You keep saying this, even though the Iraq Study Group Report that Bush commissioned and then ignored, contained an entire section on how the Pentagon have been significantly underreporting the scope and scale of violence. There is very little else to focus on because very little else has occurred recently. Reconstruction efforts have stalled due to rampant sectarian violence. The new government is totally ineffective, and the prime minister is a figurehead who exerts very little control over the country. How could they when their Iraqi Army and Police are mostly filled with sectarian xenophobes who rampage around in death squads, dealing out their own deadly brand of vigilante "justice"? The only things that are rising are the violence, the body count, and the United States' bankruptcy.

Leaking out classified military information is much more than dissent (points at the NYT).
The New York Times' job (and, frankly, their moral and patriotic duty to the public) is to investigate the world and report their findings. Perhaps the government should do a better job of secret-keeping from now on. Or, better yet, they should make like a real democracy and be transparent, and not try to hide things from the public they're supposed to be serving. It's also worth mentioning that if it weren't for the media "leaking out classified military information", American soldiers would still be viciously abusing innocent civilians in Abu Ghraib. And, in all likelihood, nobody would be punished for Haditha.

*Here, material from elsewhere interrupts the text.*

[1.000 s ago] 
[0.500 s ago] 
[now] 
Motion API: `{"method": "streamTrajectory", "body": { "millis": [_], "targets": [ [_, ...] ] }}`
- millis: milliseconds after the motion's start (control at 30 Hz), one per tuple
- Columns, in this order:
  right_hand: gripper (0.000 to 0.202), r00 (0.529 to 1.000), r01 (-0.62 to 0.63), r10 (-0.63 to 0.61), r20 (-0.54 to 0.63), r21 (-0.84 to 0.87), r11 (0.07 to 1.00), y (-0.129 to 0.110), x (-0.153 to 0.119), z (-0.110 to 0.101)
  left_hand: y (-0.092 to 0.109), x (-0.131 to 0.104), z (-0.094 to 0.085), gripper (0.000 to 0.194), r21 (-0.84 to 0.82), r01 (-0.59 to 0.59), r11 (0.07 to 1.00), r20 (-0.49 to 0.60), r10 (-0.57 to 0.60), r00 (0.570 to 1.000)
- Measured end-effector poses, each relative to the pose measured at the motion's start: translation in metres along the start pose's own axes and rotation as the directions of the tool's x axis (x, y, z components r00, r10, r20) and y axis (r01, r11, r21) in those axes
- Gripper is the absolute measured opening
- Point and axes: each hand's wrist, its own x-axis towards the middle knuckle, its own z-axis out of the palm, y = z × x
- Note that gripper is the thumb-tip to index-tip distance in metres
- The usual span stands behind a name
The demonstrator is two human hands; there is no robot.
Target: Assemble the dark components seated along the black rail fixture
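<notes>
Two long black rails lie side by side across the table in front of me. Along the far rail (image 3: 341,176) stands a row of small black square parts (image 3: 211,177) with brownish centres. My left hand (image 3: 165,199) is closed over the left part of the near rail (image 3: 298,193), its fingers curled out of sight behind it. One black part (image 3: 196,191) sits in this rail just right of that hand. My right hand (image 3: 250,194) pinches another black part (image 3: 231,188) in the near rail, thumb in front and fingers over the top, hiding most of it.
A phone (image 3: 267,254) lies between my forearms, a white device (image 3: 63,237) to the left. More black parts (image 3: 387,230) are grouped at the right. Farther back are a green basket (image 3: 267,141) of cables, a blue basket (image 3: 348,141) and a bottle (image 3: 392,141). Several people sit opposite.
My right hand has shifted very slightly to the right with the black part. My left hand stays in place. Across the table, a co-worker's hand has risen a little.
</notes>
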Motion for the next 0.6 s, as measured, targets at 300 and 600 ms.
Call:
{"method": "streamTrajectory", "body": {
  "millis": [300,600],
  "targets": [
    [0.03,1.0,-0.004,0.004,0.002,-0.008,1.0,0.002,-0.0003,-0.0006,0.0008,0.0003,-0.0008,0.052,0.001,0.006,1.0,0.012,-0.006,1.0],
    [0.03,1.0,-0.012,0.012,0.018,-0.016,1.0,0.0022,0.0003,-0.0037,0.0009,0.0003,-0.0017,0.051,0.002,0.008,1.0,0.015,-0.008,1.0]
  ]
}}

And if you actually think that the only reason the largest, deadliest, best-equipped, best-trained, most expensive military force in the entire world can't get a bunch of ill-trained, ill-equipped, unorganized ragtag terrorists to stop killing each other is because the press occasionally does its job, you need to get your head examined. I mean seriously, these idiots call themselves things like "The Holy Jihad Brigade".

No, this is all due to a total lack of direction and planning at all levels. Even Bush can't tell you what his goal is, let alone how he plans to get there. In fact, I don't think we've heard anything of the sort since his blatantly militaristic appearance on a certain aircraft carrier over three years ago.

 
(@veckums)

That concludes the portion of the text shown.